• **Work required**
From the records below, please repeat exactly the line that has "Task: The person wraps", the line that has "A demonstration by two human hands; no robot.", and every line between them, and nothing else.

----- Material supplied -----

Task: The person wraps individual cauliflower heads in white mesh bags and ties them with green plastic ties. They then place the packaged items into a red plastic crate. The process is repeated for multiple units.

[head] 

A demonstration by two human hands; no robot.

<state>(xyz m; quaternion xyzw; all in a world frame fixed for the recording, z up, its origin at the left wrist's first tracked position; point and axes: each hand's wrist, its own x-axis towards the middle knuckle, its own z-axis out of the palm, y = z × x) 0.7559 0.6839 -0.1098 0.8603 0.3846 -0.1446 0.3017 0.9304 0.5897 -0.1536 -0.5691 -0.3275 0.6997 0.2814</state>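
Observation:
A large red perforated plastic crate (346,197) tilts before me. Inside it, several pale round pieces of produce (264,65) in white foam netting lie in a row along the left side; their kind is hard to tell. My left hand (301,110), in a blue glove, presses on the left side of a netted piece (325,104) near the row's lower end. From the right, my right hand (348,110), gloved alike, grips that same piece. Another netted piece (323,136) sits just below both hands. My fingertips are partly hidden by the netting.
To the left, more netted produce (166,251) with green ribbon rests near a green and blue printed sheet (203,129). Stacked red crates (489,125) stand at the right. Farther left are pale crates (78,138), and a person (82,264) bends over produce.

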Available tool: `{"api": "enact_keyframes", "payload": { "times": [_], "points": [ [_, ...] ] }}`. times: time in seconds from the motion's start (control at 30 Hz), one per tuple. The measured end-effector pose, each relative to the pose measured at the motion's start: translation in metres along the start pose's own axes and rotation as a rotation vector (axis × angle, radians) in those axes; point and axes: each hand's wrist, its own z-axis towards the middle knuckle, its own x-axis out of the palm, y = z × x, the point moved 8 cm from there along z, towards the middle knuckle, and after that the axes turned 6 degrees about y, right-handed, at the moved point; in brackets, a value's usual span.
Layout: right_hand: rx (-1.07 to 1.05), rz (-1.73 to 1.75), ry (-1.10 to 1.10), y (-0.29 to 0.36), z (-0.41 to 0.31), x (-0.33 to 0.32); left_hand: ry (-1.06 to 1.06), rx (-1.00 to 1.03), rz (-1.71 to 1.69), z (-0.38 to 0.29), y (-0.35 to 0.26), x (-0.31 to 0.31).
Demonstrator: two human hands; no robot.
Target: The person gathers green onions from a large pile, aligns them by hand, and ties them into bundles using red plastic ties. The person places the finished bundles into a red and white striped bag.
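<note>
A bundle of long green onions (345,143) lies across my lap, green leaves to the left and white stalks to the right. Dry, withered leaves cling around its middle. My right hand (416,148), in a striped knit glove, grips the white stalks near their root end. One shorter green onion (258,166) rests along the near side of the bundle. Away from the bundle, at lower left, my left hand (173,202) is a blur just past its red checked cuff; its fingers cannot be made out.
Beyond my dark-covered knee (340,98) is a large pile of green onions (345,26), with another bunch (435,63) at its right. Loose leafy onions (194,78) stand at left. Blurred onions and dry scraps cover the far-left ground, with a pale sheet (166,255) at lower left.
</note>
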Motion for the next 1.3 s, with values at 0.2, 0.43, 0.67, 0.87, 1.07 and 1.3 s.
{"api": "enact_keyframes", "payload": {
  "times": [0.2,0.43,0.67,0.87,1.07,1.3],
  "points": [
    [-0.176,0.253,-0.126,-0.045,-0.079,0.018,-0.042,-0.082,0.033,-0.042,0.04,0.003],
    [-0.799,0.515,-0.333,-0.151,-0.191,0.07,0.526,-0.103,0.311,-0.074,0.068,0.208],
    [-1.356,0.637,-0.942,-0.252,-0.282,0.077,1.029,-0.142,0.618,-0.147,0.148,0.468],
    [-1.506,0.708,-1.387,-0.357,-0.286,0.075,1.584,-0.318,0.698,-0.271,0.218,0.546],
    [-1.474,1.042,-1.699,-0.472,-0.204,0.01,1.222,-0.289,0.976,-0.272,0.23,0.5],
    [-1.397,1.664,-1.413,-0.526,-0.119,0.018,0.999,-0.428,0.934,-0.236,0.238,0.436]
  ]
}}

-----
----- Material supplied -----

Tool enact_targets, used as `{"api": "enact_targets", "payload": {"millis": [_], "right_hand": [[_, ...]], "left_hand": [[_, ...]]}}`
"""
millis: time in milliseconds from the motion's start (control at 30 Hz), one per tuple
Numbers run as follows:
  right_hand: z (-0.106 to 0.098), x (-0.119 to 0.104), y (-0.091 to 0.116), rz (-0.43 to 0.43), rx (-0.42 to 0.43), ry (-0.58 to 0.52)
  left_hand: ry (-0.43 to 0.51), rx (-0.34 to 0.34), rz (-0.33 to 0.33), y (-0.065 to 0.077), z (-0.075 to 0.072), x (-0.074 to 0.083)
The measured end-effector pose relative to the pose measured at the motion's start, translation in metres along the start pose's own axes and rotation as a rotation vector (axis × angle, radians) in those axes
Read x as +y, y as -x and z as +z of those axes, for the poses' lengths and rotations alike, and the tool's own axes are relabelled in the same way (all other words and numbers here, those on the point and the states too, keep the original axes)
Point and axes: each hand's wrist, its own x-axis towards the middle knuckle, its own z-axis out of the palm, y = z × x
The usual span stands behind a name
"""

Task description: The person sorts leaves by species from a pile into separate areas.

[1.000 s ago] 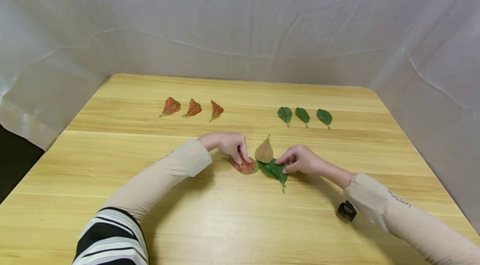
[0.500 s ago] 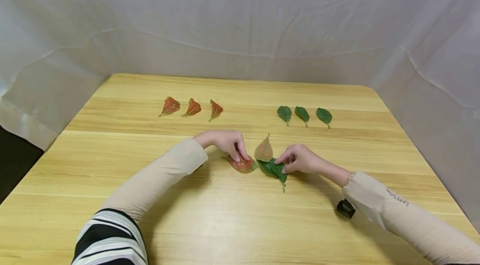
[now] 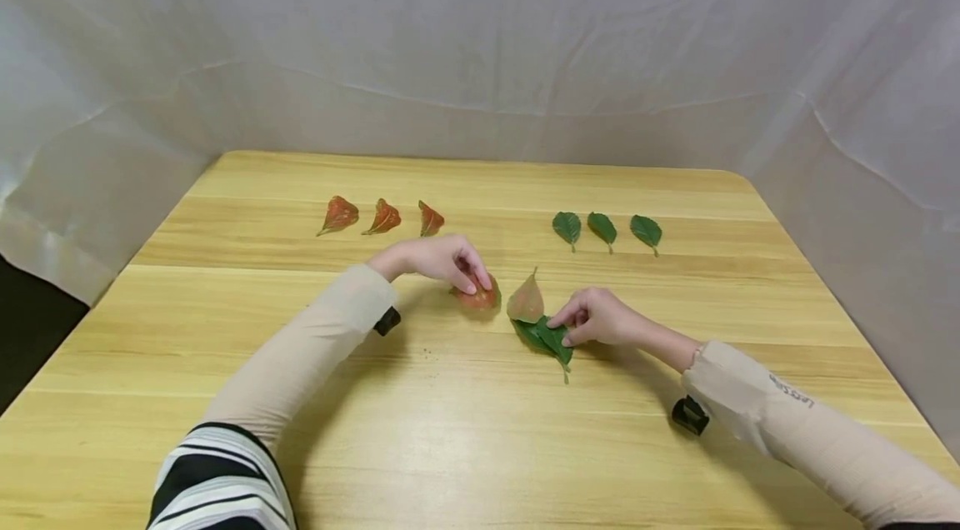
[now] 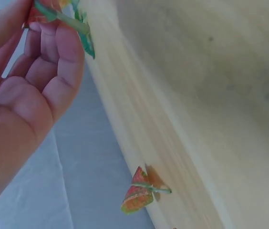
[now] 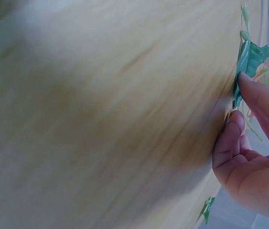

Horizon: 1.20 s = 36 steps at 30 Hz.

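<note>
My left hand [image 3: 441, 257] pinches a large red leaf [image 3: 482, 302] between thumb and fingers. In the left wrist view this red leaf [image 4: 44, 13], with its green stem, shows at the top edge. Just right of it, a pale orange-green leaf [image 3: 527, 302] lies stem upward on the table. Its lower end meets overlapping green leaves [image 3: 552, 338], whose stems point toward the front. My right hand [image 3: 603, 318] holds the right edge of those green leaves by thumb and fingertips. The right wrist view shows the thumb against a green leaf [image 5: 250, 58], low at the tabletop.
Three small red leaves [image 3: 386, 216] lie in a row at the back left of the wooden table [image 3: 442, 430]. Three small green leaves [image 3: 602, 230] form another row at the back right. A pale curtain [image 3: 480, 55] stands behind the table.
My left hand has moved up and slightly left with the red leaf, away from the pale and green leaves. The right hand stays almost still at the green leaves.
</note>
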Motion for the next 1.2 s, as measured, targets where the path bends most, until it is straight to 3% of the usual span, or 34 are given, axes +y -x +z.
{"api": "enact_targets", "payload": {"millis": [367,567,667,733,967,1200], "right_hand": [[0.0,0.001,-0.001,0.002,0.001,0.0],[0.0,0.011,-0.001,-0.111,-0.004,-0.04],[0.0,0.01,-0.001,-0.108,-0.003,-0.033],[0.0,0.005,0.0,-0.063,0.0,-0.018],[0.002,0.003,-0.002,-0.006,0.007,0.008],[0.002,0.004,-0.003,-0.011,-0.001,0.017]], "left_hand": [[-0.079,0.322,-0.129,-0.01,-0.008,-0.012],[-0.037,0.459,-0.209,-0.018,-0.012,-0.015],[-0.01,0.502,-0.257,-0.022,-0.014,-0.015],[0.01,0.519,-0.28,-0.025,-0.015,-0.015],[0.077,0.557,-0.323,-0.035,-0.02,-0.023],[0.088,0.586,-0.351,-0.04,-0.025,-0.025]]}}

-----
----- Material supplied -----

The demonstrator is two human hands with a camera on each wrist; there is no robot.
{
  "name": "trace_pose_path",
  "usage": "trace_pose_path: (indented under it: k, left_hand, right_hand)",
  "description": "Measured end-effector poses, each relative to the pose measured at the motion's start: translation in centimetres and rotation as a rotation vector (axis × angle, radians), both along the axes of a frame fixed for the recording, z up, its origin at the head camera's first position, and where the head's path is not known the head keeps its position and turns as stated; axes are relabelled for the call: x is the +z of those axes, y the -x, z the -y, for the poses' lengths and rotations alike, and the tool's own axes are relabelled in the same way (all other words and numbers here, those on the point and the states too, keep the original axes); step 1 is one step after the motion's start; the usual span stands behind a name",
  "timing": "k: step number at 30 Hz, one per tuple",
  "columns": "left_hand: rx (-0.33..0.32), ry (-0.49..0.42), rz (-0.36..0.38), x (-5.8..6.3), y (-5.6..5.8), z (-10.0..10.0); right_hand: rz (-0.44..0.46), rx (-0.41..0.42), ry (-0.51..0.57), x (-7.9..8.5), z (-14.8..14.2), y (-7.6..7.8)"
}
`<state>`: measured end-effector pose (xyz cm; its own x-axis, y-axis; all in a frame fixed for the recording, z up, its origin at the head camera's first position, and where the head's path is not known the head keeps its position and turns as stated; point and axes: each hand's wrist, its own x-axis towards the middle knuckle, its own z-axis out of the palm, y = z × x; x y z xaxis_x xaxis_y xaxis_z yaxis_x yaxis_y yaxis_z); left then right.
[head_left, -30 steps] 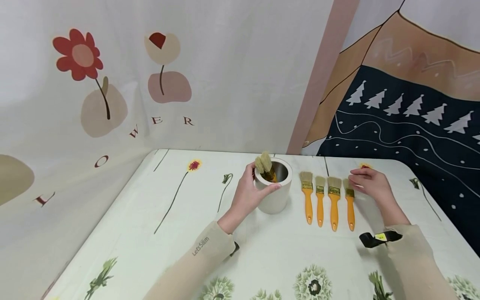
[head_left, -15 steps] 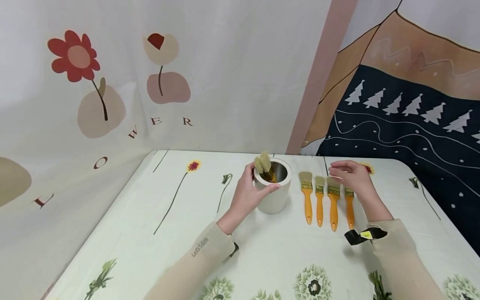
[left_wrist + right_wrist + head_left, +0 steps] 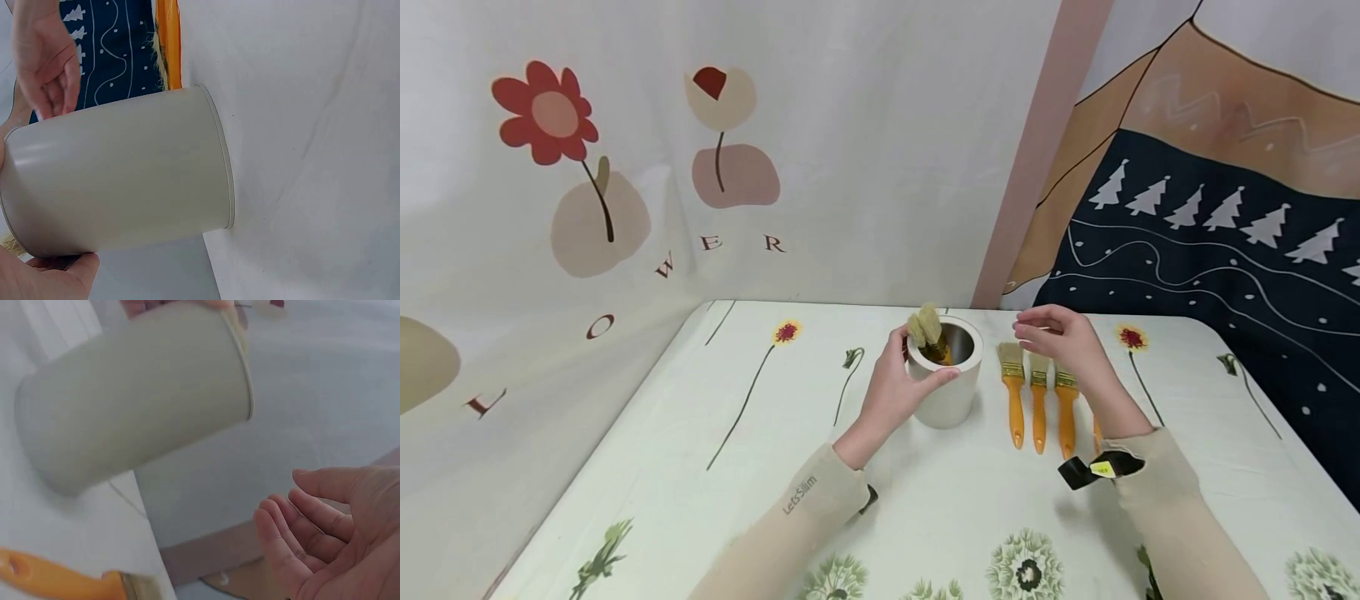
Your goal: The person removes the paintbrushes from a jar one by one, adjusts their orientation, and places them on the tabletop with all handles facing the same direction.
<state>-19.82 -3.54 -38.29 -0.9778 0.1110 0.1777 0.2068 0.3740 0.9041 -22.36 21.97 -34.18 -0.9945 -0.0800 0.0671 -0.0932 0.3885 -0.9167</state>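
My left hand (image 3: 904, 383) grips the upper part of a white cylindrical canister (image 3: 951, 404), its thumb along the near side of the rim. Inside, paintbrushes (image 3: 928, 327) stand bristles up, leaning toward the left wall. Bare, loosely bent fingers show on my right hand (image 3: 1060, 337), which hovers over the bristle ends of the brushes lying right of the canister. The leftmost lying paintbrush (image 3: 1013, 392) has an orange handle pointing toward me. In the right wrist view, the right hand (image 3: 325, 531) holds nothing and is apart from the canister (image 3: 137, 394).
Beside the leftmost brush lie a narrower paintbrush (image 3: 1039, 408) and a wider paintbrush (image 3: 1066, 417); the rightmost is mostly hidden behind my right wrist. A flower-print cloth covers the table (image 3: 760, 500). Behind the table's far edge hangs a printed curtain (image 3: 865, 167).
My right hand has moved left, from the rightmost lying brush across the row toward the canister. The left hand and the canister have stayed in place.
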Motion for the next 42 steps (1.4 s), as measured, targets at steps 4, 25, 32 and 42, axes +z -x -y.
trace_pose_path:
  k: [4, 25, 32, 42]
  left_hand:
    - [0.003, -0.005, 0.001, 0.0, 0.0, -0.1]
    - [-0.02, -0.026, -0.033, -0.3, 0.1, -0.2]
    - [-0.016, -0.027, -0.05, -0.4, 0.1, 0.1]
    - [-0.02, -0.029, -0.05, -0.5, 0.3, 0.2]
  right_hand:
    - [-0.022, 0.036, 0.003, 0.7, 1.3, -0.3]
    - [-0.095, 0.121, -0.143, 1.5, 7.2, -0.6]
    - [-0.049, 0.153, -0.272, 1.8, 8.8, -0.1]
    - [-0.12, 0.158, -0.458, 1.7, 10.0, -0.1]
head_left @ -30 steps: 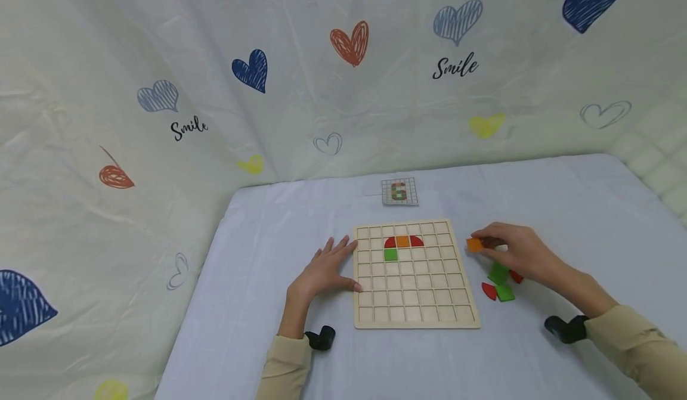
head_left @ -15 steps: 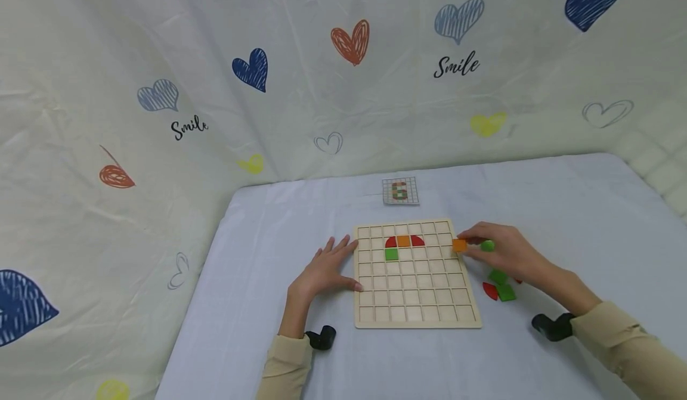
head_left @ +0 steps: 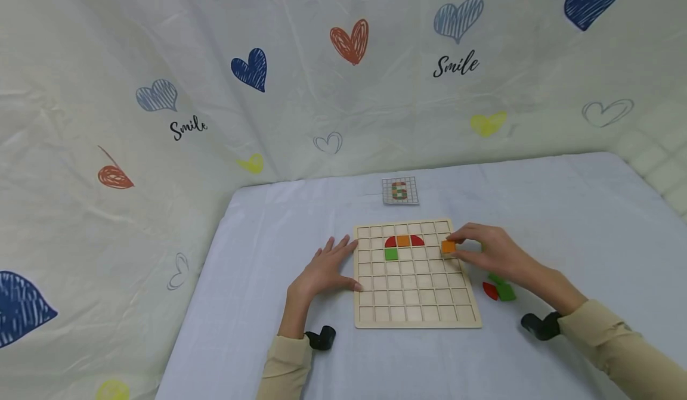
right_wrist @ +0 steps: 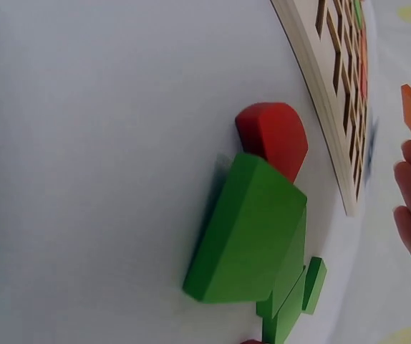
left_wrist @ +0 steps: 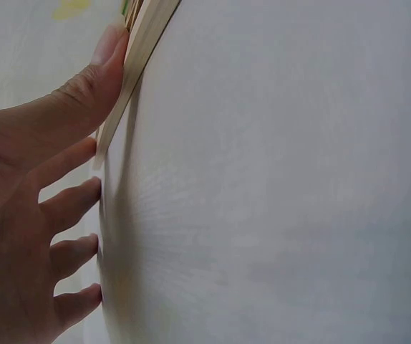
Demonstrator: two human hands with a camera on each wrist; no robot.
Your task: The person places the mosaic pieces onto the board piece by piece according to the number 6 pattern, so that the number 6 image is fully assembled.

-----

• **Final answer**
Task: The person wraps individual cauliflower heads in white mesh bags and ties them with green plastic ties. They then place the packaged items into a red plastic crate. The process is repeated for multiple units.

[head] 

A demonstration by two human hands; no robot.

No further output is expected here.